The Story Behind Wonderland

'Wonderland' began in the summer of 2009 and has now been running for over 5 years. It was started in memory of my mother Maureen who died 7 months before in November 2008, and has since become a turning point in my approach to photography and consequently my entire life.

My mother was an English teacher, who spent over thirty years inspiring generations of children with her stories and plays. She was rarely seen without her head in a book, or writing in her own vast diaries, which she had kept since I was young. In April 2008 she was diagnosed with a brain tumour that left her too ill to be brought home to England from the small French village where she and my father had retired. Instead of a funeral full of her ex pupils, we had to make do with a tiny family gathering which left me heart broken, and needing to do something that would never let her be forgotten.

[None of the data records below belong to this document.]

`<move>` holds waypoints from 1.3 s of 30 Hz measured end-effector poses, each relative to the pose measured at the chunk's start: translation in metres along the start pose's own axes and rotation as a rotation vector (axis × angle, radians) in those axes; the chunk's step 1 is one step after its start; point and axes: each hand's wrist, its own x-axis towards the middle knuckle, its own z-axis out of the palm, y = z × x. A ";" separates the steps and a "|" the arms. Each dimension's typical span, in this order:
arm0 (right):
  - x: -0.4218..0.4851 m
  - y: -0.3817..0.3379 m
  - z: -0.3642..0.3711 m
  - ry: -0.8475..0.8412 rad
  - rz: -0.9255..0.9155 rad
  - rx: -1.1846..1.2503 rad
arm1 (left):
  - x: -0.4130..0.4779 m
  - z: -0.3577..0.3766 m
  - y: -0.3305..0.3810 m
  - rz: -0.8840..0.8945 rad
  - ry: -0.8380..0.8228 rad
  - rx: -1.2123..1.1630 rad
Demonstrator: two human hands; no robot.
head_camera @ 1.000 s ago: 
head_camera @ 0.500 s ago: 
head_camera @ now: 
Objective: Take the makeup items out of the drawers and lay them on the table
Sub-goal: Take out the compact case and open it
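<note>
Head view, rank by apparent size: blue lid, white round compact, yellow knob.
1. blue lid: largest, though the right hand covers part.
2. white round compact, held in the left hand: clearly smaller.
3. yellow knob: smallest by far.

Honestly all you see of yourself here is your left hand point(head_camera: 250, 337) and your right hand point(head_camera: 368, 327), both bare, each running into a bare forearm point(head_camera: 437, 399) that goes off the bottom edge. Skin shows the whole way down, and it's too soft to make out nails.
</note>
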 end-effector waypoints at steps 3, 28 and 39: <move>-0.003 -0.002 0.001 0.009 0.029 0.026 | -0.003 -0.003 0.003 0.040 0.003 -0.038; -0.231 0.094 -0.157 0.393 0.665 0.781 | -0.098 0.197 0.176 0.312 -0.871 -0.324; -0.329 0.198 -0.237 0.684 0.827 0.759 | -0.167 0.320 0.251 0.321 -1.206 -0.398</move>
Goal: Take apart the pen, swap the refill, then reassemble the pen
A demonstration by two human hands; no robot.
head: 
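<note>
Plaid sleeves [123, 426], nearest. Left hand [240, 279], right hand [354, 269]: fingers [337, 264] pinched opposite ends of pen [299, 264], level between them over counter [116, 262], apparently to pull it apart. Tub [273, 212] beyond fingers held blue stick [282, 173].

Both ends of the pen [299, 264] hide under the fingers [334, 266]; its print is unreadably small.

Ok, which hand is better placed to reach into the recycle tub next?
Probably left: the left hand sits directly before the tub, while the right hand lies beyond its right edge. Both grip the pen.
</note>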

In the months that followed real life became a difficult place to deal with, and I found myself retreating further into an alternative existence through the portal of my camera. This escapism grew into the concept of creating an unexplained storybook without words, dedicated to her, that would echo the fragments of the fairytales she read to me constantly as a child. Originally it began as a small idea in the form of a few shoots that would span the summer, but nothing prepared me for the life-changing journey it later became, and the very special friendships it produced. From the moment I met hair and make-up artist Elbie Van Eeden, there was a sense of something deeper, we became very close, and the project blossomed into our own private playground within the woodlands that surrounded my home. Back then I was still working full time as a fashion designer, and could only spend my evenings and weekends creating the costumes and props. There was little budget, so I worked with the most basic of materials, to try and achieve results as convincing as possible, scavenging and customising whatever I could lay my hands on.

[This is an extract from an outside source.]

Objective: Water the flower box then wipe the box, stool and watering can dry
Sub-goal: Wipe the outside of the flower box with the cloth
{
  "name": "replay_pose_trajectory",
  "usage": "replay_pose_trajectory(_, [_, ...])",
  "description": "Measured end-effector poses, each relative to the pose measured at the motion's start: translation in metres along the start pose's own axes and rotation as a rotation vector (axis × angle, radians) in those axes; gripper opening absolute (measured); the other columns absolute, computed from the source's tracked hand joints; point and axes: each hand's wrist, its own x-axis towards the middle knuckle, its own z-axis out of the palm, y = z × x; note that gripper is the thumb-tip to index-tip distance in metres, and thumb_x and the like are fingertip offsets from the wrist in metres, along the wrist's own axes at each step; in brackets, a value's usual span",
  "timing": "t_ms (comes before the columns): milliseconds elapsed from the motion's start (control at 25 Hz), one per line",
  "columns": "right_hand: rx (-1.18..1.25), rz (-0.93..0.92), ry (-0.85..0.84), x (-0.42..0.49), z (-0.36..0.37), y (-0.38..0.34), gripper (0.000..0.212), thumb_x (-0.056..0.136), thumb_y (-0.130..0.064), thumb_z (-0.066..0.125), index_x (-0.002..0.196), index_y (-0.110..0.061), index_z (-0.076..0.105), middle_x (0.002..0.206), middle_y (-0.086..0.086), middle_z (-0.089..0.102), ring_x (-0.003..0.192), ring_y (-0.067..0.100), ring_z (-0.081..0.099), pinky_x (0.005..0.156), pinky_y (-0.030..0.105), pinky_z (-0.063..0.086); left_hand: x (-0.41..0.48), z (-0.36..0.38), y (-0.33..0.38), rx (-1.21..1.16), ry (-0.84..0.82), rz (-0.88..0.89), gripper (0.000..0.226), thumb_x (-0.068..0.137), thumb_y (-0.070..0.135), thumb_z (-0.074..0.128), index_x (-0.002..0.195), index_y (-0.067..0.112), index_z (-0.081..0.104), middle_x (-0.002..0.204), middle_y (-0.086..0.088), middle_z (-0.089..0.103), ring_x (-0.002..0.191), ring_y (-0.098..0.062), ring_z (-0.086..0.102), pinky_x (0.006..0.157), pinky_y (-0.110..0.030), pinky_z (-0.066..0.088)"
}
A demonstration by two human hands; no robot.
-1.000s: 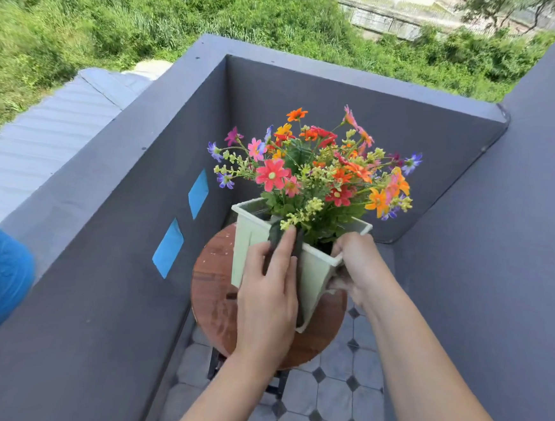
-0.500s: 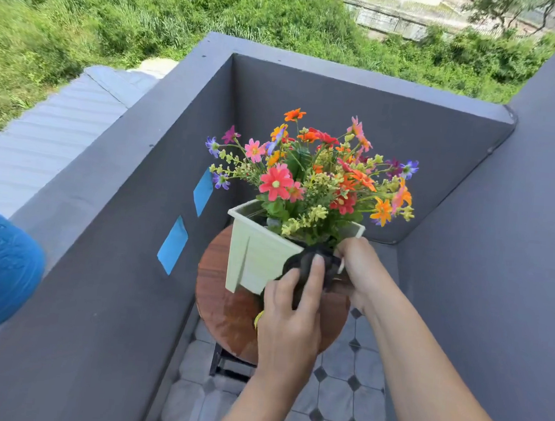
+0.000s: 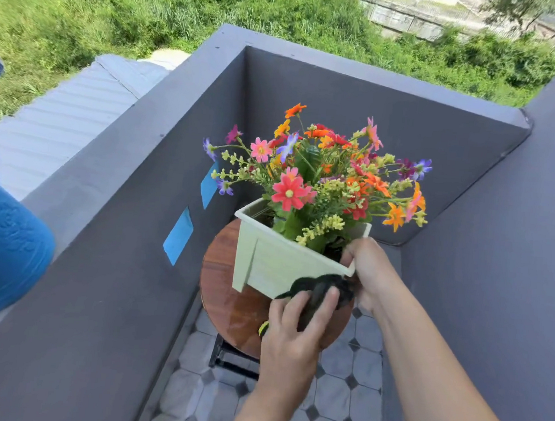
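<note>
A pale green flower box (image 3: 278, 263) full of colourful flowers (image 3: 319, 173) stands tilted on a round wooden stool (image 3: 229, 293). My right hand (image 3: 369, 270) grips the box's near right corner at the rim. My left hand (image 3: 296, 331) holds a dark cloth (image 3: 316, 288) against the lower front of the box, near its right corner. A bit of yellow-green shows under this hand. The blue watering can (image 3: 1, 241) sits on the ledge at far left, partly cut off.
Grey balcony walls (image 3: 116, 264) enclose the stool on the left, back and right. Two blue tape patches (image 3: 178, 235) mark the left wall. Tiled floor (image 3: 337, 401) lies below. Wet sheen shows on the stool top.
The box has turned, showing its wide front face. My left hand slid the cloth from the rim down to the lower front near the right corner. My right hand kept its grip.
</note>
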Motion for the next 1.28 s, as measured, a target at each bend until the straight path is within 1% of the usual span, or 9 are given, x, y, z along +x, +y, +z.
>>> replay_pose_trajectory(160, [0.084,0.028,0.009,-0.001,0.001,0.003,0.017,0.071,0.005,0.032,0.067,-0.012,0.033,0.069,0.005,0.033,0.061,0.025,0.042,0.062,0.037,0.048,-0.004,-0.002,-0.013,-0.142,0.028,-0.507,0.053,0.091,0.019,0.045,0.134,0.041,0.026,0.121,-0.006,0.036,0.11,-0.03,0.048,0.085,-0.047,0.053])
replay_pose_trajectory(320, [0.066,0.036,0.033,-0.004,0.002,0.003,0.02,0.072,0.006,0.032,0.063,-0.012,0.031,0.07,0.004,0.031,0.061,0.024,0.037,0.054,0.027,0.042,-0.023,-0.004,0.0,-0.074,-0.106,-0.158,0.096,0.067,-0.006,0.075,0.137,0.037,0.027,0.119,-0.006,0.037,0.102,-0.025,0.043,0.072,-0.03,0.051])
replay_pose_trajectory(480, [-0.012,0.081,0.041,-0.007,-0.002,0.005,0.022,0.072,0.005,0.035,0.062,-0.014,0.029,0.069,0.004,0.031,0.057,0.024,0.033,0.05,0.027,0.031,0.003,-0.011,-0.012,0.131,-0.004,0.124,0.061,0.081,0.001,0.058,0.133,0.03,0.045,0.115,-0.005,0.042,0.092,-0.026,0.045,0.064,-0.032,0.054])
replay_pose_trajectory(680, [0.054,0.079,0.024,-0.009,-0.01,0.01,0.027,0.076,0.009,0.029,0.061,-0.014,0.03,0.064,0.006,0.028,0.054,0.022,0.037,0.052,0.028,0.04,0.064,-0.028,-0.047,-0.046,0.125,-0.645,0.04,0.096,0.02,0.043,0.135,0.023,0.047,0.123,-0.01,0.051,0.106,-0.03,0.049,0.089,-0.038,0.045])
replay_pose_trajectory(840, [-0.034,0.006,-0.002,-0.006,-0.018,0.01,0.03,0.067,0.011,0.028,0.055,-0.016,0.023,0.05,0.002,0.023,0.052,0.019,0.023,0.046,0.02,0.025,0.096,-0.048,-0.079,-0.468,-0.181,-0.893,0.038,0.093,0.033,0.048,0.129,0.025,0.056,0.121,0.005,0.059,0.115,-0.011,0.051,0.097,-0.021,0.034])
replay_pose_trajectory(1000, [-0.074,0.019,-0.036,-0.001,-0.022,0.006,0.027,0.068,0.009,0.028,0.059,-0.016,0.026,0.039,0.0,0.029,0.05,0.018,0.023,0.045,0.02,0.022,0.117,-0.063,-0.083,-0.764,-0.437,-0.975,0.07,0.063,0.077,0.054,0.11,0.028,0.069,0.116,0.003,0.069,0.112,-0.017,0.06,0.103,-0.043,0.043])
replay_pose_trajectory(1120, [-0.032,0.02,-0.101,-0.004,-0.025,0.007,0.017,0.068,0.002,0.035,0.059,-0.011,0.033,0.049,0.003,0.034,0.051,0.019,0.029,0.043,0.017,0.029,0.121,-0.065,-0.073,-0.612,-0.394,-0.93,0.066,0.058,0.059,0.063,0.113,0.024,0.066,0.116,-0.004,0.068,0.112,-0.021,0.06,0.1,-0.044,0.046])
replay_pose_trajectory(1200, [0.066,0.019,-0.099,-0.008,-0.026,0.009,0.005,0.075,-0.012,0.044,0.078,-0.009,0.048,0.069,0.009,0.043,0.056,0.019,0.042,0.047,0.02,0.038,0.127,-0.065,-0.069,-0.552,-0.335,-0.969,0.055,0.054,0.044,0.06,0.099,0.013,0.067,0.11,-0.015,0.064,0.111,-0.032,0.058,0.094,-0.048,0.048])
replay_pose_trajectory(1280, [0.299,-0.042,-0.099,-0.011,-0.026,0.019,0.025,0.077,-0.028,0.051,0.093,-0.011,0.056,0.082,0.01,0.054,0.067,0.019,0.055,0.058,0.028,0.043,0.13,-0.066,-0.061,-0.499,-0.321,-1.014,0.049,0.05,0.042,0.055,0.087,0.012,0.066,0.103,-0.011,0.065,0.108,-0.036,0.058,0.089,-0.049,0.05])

As the series developed it became an elaborate melting pot of my training in fashion design, costume making, and art history. I chose my local landscape as our setting, and searched for areas of natural wonder, which could convey my feeling that despite its theatrical inhabitants, my Wonderland was in fact real, and all around us. Overtime I developed a deep bond and respect for the locations in which I worked, and hoped that through my pictures I could remind others of their forgotten magic and beauty. I became fascinated with the pockets of wild flowers that would appear for only a few brief weeks of the year, such as the English bluebells. In some cases I would wait the full cycle of 12 months in order to return prepared with a concept and model, to capture the scene in full bloom. These vivid natural colours in turn dictated those of the costumes, and soon a pattern began to emerge.

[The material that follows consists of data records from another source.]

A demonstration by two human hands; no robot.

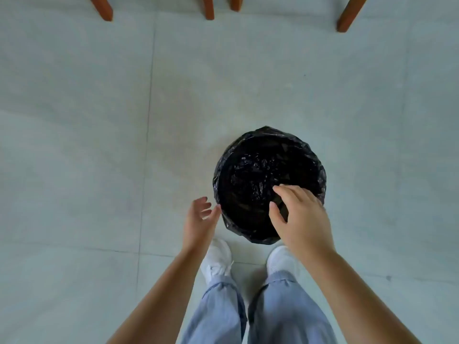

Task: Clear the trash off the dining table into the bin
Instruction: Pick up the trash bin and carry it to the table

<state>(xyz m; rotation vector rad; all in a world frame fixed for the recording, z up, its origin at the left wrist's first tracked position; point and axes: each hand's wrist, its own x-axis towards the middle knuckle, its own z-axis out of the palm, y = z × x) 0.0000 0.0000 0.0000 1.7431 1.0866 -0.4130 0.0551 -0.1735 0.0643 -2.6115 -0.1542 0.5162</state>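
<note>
A round bin [250, 145] lined with a crinkled black plastic bag stands on the floor just ahead of my feet. I see only dark bag folds inside it. My right hand [298, 217] hovers over the bin's near right rim, fingers apart and curved, holding nothing. My left hand [198, 219] is beside the bin's near left edge, palm turned inward, fingers spread, its thumb close to the bag's outer side. No trash and no dining table are in view.
Pale grey floor tiles [87, 145] spread all around the bin. Several brown wooden furniture legs [347, 18] stand along the top edge. My white shoes [218, 261] and light blue trousers are directly below the bin.
</note>
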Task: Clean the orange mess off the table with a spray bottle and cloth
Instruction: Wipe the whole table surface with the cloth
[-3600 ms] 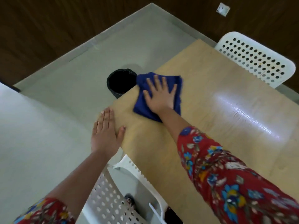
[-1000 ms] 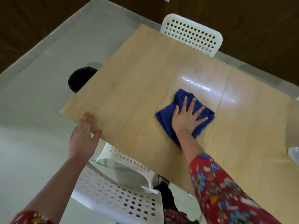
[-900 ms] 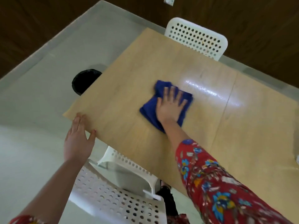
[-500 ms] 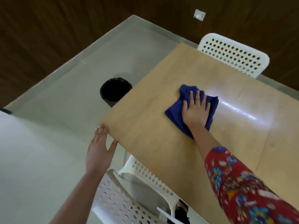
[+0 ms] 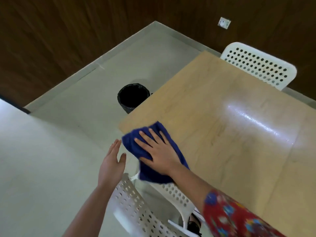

In the beginning the shoots could take up to a month to prepare for, as everything within the frame was created by hand, but as the summer drew to a close it was impossible to achieve all I had planned, and so we decided to carry on. My aim was to portray time passing, an unsaid journey through four seasons, incorporating every colour of the rainbow…to keep going, until there was a sense it had reached its completion. The characters were not a recreation of anything that already existed; they were the faded memories of the stories my mother read to me as a child, mainly their original book illustrations, mixed up with dreams and the underlying sadness of my adult grief. I wanted to create pictures that people would project their own ideas on to, and lose themselves in, each being a visual fable within their own right.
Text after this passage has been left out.